Eisblumen

Wenn es im Winter sehr kalt wurde, wuchsen Eisblumen an unseren Fenstern. Sie wucherten zunächst an den beiden Schlafzimmerfenstern, wo wir nicht geheizt hatten und ich abends immer mit einer Wärmflasche ins Bett gesteckt wurde. Da konnte ich morgens, wenn ich aufwachte, kleine Dampfwolken aus dem Mund blasen.

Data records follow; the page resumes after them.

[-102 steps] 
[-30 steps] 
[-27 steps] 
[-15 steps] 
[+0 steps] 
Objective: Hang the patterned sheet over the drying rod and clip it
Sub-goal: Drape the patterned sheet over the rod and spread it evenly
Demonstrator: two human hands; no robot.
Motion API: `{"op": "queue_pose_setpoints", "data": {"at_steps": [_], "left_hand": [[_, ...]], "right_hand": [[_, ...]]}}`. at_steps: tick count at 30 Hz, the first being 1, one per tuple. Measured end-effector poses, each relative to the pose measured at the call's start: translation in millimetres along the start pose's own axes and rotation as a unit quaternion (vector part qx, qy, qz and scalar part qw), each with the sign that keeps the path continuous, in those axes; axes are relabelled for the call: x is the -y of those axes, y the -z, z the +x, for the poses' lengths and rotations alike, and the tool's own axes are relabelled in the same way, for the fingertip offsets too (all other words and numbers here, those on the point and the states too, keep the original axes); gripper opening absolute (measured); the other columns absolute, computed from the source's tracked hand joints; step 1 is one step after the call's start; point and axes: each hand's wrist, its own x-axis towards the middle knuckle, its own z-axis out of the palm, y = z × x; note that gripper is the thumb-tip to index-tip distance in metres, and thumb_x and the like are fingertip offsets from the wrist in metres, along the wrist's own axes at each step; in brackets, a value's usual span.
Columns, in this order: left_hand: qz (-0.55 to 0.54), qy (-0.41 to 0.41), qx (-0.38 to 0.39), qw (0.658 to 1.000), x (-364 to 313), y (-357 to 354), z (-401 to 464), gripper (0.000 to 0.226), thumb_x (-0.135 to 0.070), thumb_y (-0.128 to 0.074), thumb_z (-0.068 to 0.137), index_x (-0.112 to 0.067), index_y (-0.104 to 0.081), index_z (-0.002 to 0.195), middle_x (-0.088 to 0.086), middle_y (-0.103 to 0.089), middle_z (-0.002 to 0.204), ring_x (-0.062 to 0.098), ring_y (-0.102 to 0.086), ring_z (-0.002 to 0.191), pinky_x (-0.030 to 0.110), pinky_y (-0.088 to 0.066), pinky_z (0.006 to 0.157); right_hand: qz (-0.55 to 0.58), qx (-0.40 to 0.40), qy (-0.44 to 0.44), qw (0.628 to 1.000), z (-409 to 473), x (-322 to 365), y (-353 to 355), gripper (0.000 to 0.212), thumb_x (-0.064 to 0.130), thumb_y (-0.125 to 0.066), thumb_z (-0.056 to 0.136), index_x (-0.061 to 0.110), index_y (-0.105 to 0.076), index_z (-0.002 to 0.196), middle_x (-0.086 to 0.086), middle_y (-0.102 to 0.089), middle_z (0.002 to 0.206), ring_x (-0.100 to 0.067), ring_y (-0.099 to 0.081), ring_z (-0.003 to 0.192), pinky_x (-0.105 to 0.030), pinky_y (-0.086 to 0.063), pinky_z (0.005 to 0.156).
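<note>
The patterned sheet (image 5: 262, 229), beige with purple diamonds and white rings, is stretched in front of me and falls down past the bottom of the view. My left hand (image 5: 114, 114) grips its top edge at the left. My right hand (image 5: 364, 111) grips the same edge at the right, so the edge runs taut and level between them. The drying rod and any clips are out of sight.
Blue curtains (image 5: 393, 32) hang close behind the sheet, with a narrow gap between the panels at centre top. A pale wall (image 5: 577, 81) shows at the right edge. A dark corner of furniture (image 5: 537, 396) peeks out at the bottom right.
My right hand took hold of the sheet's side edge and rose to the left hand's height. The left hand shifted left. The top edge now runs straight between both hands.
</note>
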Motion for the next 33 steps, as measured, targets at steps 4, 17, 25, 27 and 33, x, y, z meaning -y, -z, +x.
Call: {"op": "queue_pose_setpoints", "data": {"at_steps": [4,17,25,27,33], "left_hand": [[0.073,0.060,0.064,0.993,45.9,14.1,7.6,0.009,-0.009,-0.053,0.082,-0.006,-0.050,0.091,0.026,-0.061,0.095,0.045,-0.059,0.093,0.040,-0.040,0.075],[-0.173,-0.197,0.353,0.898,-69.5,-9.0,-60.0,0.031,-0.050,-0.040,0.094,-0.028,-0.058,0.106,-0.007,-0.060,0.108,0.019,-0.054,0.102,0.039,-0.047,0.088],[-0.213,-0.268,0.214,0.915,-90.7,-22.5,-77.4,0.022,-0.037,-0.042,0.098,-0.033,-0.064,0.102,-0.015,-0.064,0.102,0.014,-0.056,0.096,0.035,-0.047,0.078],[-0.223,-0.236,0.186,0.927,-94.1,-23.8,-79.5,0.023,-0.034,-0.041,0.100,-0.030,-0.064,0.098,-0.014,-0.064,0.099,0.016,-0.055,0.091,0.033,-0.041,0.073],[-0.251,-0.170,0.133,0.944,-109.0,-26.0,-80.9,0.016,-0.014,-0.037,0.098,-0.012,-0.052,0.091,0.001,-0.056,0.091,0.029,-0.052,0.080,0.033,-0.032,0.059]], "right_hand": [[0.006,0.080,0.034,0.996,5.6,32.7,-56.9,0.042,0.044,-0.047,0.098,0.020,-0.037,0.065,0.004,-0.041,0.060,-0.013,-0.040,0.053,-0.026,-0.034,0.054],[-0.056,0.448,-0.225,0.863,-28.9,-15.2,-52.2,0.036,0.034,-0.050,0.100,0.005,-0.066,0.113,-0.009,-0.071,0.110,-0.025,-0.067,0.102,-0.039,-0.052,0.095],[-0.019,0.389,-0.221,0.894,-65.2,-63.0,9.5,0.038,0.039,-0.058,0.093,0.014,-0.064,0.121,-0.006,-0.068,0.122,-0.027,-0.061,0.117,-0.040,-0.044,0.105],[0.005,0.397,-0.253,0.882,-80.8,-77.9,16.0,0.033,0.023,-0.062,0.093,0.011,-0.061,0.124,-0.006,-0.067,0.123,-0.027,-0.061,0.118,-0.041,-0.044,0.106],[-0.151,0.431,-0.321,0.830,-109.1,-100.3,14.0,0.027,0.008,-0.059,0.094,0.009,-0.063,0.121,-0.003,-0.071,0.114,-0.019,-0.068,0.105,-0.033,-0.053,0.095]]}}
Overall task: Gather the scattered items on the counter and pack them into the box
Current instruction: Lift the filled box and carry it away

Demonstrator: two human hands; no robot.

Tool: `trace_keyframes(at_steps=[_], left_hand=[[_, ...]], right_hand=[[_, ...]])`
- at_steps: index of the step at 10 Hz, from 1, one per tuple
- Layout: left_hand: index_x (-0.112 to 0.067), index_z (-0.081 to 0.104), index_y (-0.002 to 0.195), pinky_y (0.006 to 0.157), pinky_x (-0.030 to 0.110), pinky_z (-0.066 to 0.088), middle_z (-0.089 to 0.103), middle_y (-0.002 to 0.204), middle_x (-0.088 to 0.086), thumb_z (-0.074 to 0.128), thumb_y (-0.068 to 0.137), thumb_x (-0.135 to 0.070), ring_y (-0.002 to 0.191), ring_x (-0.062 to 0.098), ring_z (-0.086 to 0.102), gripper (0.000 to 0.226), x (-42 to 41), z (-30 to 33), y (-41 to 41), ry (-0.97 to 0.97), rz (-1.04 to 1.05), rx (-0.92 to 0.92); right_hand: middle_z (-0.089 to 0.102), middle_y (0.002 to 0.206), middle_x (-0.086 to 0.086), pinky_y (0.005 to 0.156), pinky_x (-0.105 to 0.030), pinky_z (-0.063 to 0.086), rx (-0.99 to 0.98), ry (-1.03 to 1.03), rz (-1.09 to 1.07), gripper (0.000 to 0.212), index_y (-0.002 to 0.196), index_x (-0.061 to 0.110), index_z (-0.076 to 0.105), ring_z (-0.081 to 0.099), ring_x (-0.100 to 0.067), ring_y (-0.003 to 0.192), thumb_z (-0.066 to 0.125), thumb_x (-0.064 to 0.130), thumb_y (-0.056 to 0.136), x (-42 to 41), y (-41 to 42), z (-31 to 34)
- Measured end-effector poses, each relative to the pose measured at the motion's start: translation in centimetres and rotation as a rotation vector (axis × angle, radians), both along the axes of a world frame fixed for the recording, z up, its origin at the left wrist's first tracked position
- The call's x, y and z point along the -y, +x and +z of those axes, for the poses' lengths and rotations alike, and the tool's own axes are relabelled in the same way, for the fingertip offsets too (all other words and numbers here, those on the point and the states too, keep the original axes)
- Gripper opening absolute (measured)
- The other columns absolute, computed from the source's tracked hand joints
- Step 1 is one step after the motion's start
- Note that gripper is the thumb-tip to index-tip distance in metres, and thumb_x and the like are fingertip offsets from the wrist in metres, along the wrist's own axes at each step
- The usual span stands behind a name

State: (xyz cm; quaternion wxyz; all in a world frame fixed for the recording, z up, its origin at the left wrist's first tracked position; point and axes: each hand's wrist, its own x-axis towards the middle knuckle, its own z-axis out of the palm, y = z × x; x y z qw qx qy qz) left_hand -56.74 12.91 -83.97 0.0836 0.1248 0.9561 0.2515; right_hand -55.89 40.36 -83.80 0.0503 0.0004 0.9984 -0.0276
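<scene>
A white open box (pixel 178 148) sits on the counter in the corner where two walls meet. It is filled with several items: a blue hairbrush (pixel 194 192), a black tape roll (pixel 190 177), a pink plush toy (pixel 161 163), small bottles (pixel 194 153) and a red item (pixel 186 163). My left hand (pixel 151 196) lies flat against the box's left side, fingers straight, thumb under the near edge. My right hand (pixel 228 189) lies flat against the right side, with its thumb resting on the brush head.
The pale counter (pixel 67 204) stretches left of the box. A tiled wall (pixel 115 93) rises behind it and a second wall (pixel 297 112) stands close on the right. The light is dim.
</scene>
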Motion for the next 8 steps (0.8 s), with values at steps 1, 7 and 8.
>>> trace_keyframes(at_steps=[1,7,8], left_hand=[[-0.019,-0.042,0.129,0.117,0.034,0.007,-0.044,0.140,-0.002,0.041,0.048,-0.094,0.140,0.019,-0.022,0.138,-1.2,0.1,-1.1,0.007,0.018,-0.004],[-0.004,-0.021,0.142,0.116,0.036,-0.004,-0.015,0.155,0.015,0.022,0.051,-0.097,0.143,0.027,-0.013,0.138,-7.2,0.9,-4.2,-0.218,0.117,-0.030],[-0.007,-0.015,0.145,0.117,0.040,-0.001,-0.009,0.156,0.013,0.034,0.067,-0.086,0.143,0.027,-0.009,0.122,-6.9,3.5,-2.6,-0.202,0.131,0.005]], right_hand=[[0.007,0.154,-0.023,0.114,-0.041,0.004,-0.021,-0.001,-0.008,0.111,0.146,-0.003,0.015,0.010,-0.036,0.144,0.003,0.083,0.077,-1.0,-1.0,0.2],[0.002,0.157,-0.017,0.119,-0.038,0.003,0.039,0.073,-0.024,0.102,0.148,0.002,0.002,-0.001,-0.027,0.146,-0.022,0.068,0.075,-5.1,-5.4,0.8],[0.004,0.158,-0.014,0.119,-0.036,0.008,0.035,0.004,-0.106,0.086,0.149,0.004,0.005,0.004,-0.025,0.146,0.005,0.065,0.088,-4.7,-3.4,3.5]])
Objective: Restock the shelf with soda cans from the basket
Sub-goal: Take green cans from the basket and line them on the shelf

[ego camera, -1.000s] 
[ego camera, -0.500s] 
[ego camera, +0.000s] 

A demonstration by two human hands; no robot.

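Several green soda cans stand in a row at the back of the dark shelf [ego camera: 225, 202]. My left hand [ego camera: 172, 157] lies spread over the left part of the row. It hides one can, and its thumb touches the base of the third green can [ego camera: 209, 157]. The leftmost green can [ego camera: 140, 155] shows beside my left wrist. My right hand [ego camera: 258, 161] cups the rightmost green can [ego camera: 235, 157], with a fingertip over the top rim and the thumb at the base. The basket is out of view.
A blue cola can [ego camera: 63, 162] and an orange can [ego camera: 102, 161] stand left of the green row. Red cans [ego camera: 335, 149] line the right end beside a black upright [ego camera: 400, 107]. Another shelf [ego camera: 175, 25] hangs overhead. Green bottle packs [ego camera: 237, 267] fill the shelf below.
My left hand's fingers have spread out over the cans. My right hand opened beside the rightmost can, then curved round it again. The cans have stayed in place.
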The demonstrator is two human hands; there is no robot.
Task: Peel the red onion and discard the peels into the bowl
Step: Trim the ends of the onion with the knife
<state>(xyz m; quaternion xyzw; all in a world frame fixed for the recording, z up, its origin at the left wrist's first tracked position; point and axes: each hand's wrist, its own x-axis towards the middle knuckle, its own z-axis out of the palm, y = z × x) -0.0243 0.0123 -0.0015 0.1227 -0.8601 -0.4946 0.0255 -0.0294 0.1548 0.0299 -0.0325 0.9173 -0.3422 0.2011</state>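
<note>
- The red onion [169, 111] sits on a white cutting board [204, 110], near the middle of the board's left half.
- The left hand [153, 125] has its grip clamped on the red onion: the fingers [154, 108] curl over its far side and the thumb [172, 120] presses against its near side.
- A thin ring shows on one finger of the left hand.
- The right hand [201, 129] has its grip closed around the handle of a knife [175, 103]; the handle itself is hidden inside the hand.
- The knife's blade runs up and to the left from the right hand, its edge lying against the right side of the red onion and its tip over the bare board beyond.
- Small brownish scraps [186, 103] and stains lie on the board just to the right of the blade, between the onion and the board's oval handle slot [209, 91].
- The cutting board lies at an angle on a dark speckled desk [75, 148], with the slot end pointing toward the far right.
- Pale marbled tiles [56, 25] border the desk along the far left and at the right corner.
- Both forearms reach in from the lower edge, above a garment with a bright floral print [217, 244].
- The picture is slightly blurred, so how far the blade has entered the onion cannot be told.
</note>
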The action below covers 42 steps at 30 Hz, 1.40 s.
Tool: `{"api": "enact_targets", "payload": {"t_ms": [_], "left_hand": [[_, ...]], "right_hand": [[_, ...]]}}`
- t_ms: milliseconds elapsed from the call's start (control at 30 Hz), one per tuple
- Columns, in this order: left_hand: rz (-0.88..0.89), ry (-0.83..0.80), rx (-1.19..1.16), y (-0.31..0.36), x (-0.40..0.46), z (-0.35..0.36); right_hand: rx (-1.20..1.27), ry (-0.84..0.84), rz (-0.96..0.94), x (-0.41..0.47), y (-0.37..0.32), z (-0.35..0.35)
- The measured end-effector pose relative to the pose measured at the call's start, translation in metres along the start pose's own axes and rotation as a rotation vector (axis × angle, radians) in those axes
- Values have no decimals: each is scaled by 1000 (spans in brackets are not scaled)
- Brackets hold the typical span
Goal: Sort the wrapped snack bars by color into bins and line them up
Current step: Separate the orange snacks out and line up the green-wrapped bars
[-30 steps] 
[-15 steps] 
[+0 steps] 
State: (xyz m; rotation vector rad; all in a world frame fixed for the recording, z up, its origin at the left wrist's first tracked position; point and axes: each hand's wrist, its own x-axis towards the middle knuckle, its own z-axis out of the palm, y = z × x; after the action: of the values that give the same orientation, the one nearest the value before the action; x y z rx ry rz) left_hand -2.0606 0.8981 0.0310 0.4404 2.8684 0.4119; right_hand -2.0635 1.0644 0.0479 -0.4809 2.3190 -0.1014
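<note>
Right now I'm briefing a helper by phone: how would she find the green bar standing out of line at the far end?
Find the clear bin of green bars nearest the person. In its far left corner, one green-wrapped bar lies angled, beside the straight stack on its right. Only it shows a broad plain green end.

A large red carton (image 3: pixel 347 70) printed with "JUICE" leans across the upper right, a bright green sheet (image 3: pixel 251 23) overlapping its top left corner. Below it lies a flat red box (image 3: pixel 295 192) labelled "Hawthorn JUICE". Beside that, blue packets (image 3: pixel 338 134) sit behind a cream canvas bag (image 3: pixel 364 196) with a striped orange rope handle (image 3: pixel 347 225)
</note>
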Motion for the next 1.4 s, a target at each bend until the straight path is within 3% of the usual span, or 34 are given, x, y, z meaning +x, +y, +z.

Aber auch in der Küche, wo der eiserne Ofen bullerte, nachdem meine Oma ihn mit Brikettstücken gefüttert hatte, wuchsen an den Fensterscheiben Eisblumen, die in allen Regenbogenfarben schillerten, wenn die Morgensonne hindurch schien.

Kam meine musikvernarrte Großtante zu Besuch, setzte sie sich ans Klavier und sang mir mit viel Pathos ein Lied von Robert Schumann vor:

 

Der Himmel wölbt sich rein und blau,

Der Reif stellt Blumen aus zur Schau.

Am Fenster prangt ein flimmernder Flor,

Ein Jüngling steht, ihn betrachtend, davor,

Und hinter den Blumen blühet noch gar

Ein blaues, ein lächelndes Augenpaar,

Märzveilchen, wie jener noch keine gesehn.

Der Reif wird, angehaucht, zergehn.

Eisblumen fangen zu schmelzen an,

Und Gott sei gnädig dem jungen Mann.